Exercise. Images excepted, the data below must be repeated exactly.

Collected data.
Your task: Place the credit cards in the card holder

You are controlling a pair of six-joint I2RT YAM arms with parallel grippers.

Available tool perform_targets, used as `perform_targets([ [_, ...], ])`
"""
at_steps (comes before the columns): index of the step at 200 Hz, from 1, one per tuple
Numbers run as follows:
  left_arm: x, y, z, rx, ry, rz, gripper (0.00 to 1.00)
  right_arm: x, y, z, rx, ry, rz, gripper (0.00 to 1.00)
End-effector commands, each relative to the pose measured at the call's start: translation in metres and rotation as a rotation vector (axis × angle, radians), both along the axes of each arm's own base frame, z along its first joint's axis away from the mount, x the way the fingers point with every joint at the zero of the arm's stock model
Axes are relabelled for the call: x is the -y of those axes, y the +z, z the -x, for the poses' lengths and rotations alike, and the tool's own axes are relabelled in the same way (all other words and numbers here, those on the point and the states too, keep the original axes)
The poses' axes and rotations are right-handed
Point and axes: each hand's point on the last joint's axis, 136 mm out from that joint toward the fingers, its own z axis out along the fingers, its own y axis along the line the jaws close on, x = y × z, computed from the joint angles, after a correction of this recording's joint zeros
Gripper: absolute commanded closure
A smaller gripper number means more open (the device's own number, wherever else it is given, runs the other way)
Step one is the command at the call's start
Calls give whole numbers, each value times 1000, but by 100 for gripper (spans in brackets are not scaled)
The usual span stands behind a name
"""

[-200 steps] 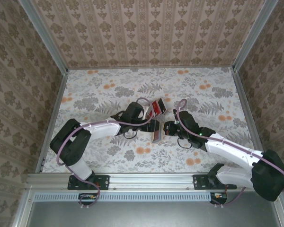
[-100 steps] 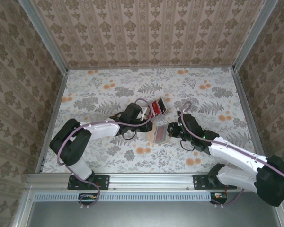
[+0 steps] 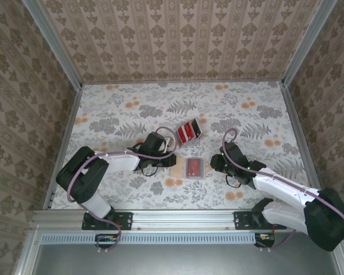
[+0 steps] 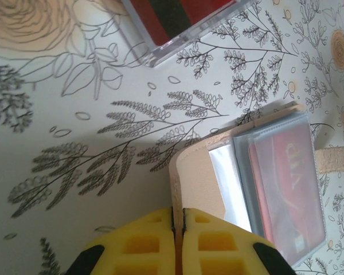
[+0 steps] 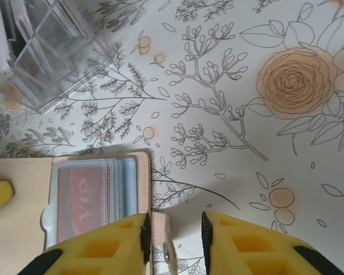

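Observation:
The tan card holder [image 3: 194, 167] lies open and flat on the floral table, a red card [image 4: 286, 189] showing through its clear sleeve. My left gripper [image 3: 174, 163] is shut on the holder's left flap edge [image 4: 203, 172], pinched between the yellow fingers [image 4: 218, 246]. On the holder's right side my right gripper [image 3: 212, 164] stands open. The snap tab [image 5: 163, 240] rests against its left pad, with a gap to the other pad. The remaining red credit cards [image 3: 188, 130] lie in a clear case [image 4: 183, 23] just beyond the holder.
The clear case [image 5: 46, 51] sits close to the holder's far side. Patterned walls ring the table, with metal rails [image 3: 63, 132] along its edges. Open floral tabletop [image 5: 264, 143] stretches to the right of the holder.
The holder, held up on edge between the grippers, now lies flat and open. My left gripper closed on its flap. My right gripper opened off the tab. Both drew nearer.

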Motion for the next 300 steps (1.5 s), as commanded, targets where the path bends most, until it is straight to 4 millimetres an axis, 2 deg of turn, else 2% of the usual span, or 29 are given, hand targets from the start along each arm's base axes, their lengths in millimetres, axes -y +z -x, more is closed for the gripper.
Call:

Written solution.
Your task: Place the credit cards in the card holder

You are controlling a pair of six-joint I2RT YAM arms with parallel grippers.

Available tool perform_targets, used as `perform_targets([ [_, ...], ])`
"""
at_steps (comes before the columns): index of the step at 200 Hz, from 1, one per tuple
Numbers run as follows:
  left_arm: x, y, z, rx, ry, rz, gripper (0.00 to 1.00)
  right_arm: x, y, z, rx, ry, rz, gripper (0.00 to 1.00)
End-effector commands, each relative to the pose measured at the call's start: translation in metres and rotation as a rotation vector (axis × angle, radians), both along the axes of each arm's own base frame, z along its first joint's axis away from the mount, x the way the fingers point with every joint at the zero of the arm's stock model
Axes are relabelled for the call: x is the -y of those axes, y the +z, z the -x, for the poses' lengths and rotations alike, and the tool's own axes are relabelled in the same way (all other words and numbers here, those on the point and the states too, keep the original axes)
The poses' axes and rotations are right-handed
Point and axes: each hand's point on the last joint's axis, 136 mm out from that joint toward the fingers, its own z axis out along the fingers, its own y axis along the line the jaws close on, x = y × z, computed from the joint angles, after a correction of this recording's joint zeros
Gripper: absolute commanded closure
A smaller gripper number means more open (the device's own number, wherever else it is given, runs the other way)
Step one is the command at the call's start
Calls give whole numbers, each value times 1000, but by 100 for gripper (spans in brackets are not scaled)
The usual span stands behind a name
"""

[-200 steps] 
[-100 steps] 
[+0 steps] 
[+0 steps] 
[+0 steps] 

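Observation:
The tan card holder [image 3: 194, 167] lies open and flat on the floral table, a red card [image 4: 286, 189] showing through its clear sleeve. My left gripper [image 3: 174, 163] is shut on the holder's left flap edge [image 4: 203, 172], pinched between the yellow fingers [image 4: 218, 246]. On the holder's right side my right gripper [image 3: 212, 164] stands open. The snap tab [image 5: 163, 240] rests against its left pad, with a gap to the other pad. The remaining red credit cards [image 3: 188, 130] lie in a clear case [image 4: 183, 23] just beyond the holder.
The clear case [image 5: 46, 51] sits close to the holder's far side. Patterned walls ring the table, with metal rails [image 3: 63, 132] along its edges. Open floral tabletop [image 5: 264, 143] stretches to the right of the holder.
The holder, held up on edge between the grippers, now lies flat and open. My left gripper closed on its flap. My right gripper opened off the tab. Both drew nearer.
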
Motion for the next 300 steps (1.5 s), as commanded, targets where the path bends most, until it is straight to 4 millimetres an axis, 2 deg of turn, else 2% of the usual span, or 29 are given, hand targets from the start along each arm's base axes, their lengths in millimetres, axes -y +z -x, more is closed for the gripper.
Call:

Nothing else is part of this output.